To identify and provide a context for the IL-1-related factors that may mediate signaling in the different retinal cell types, we performed single-cell RNA sequencing (scRNA-seq) on NMDA-damaged mouse retina (Fig. 4). tSNE plots were generated from aggregate sequence data, 9 different single-cell cDNA libraries, including two preparations (rep1 and rep2) from undamaged retinas, and cells from retinas at 3, 6, 12, 24, 36, 48, and 72 h after NMDA-treatment (Fig. 4a). tSNE plots revealed distinct clustering of different retinal cell-types (Fig. 4a, b).
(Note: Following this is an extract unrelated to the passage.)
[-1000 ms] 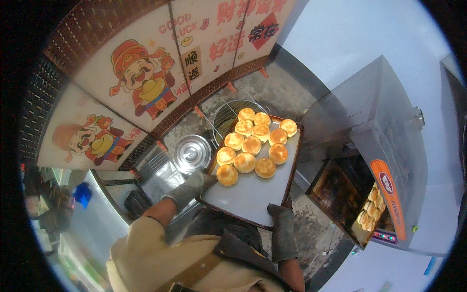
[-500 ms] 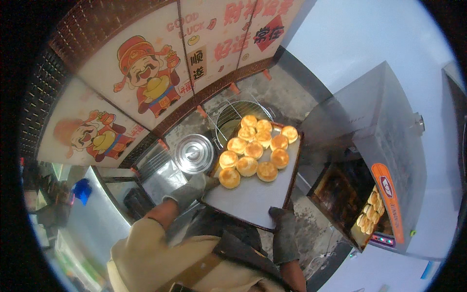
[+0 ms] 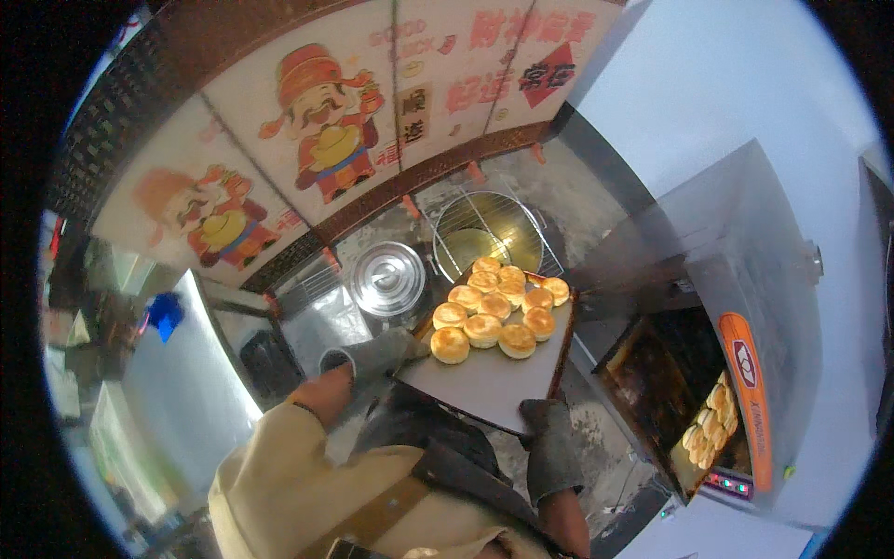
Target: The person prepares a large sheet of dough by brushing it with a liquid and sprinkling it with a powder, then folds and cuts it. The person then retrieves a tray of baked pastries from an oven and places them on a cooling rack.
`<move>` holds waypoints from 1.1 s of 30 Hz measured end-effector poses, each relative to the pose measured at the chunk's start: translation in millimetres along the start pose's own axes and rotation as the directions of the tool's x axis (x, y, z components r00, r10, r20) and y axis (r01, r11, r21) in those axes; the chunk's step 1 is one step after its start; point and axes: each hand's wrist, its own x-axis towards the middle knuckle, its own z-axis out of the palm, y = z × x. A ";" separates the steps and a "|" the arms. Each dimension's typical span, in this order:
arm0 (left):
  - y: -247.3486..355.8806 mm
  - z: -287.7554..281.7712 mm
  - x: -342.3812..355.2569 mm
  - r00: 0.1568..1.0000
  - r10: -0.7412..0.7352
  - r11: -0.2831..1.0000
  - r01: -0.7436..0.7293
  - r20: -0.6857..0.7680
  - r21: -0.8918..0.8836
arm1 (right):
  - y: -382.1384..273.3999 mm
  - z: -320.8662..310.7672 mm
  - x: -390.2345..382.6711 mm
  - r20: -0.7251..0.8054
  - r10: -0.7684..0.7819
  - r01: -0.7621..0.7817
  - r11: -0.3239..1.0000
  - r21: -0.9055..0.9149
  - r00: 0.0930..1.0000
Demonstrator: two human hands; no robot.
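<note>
My left hand (image 3: 377,361), in a thick grey glove, grips the left edge of a baking tray (image 3: 484,384). My right hand (image 3: 552,447), gloved the same way, holds the tray's near right corner. On the tray's far half sit several round, golden-brown pastries (image 3: 483,330); its near part is bare and pale. The tray is held in front of my body, its far end close to a large round pot. Both hands' fingertips are partly hidden by the tray.
Beyond the tray stands the pot (image 3: 517,252) with a wire rack (image 3: 475,207) across it. A round metal lid (image 3: 387,279) lies left of it. At right, an open steel oven (image 3: 698,233) holds more pastries (image 3: 711,427). A metal table (image 3: 182,382) stands at left.
The tray has shifted toward me and away from the pot, so more of the pot and rack shows. Both hands keep their hold. The whole view has also turned slightly.
</note>
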 end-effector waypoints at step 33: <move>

The Müller glia were identified based on distinct and elevated expression, compared to all other cell types, of Vim, Lhx2, Sox9, Rlbp1, and Slc1a3 (Fig. 4c). Relatively few astrocytes (143 cells) were identified, based on expression of S100β and Pax2, (not shown) and were clustered in close proximity to the Müller glia. The small number of astrocytes reflects the relatively low abundance of astrocytes among retinal cell types. However, we cannot exclude the possibility of capture-bias wherein cell dissociation methodologies and micro-fluidic capture impacts the chances of capturing particular cell types. The clusters of bipolar cells were identified based on combined expression of Vsx2, Otx2, Lhx3, Grm6, and Grik1 (not shown). The cluster of endothelial cells was identified based on combined, distinct expression of Tie1 and Cldn5 (not shown). Microglia were identified based on combined, distinct expression of Rgs1, Ccl3, Ccl6, C1qa, C1qb, C1qc, Trem2, and Csf1r (Fig. 4d, e). The pattern of expression of Csf1r is consistent with the specific actions of PLX5622 at this receptor and selective ablation of microglia; Csf1r was not detected in significant numbers in retinal neurons, astrocytes, endothelial cells, or retinal pigmented epithelial (RPE) cells (Fig. 4e), suggesting that the diminished neuronal survival observed in PLX5622-treated animals resulted from specific actions at Csf1r expressed by microglia in the retina. Very few microglia from control, undamaged retinas were surveyed by scRNA-seq; less than 5% of the total number of microglia sampled came from control retinas whereas 34.4% of the total number of cells in the aggregate came from control retinas. Microglia from damaged retinas make up 95% of the total number of microglia captured. These findings suggest that quiescent microglia do not tolerate the dissociation and capture process for scRNA-seq as well as microglia from damaged retinas.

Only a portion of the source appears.